▶ [Description of the task]: The required result is a copy of each line below in which "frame" appears.

▶ [Material provided]:
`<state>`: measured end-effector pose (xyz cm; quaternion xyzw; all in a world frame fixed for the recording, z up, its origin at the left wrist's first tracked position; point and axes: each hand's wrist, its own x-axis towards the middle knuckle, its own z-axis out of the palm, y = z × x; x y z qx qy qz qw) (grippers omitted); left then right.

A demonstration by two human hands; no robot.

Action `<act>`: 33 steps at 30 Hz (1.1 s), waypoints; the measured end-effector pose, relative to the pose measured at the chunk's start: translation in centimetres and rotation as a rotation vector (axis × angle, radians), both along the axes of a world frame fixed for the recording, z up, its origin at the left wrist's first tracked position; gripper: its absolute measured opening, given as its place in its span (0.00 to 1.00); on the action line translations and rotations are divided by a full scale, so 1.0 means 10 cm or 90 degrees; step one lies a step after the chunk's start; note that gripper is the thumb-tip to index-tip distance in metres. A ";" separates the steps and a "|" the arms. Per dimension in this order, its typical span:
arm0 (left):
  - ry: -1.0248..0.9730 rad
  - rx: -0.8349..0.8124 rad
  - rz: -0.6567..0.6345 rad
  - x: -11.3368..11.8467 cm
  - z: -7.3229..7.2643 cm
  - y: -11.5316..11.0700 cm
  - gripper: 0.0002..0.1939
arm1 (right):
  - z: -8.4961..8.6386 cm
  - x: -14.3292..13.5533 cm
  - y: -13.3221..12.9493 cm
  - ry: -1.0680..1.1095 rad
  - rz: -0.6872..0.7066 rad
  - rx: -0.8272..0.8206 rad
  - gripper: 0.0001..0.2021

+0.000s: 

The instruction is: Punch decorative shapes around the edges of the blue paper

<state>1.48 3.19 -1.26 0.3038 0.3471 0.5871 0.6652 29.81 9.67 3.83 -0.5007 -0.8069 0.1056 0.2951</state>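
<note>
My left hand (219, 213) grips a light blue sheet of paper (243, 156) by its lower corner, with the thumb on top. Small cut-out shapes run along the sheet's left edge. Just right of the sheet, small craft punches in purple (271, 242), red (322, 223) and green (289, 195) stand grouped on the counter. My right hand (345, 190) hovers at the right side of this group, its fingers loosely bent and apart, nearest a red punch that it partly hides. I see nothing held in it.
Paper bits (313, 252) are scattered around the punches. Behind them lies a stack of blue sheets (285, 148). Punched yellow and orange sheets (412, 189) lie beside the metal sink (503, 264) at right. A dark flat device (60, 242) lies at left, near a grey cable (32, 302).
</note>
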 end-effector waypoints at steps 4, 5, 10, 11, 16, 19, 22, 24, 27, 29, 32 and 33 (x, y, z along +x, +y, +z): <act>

▶ [Completed exercise]:
`<state>`: measured end-effector pose (xyz cm; quaternion xyzw; all in a world frame fixed for the recording, z up, its origin at the left wrist's first tracked position; point and axes: each hand's wrist, its own x-axis towards the middle knuckle, its own z-axis out of the palm, y = z × x; x y z qx qy qz qw) (grippers omitted); left then right.
Action `<act>`: 33 steps at 30 Hz (1.1 s), waypoints; the measured end-effector pose, relative to the pose measured at the chunk's start: translation in centimetres and rotation as a rotation vector (axis × angle, radians), both along the axes of a world frame fixed for the recording, z up, its origin at the left wrist's first tracked position; gripper: its absolute measured opening, given as its place in its span (0.00 to 1.00); on the action line translations and rotations are divided by a full scale, so 1.0 means 10 cm or 90 degrees; step one lies a step after the chunk's start; note that gripper is the thumb-tip to index-tip distance in metres. A ";" separates the steps and a "|" the arms. Per dimension in this order, its typical span:

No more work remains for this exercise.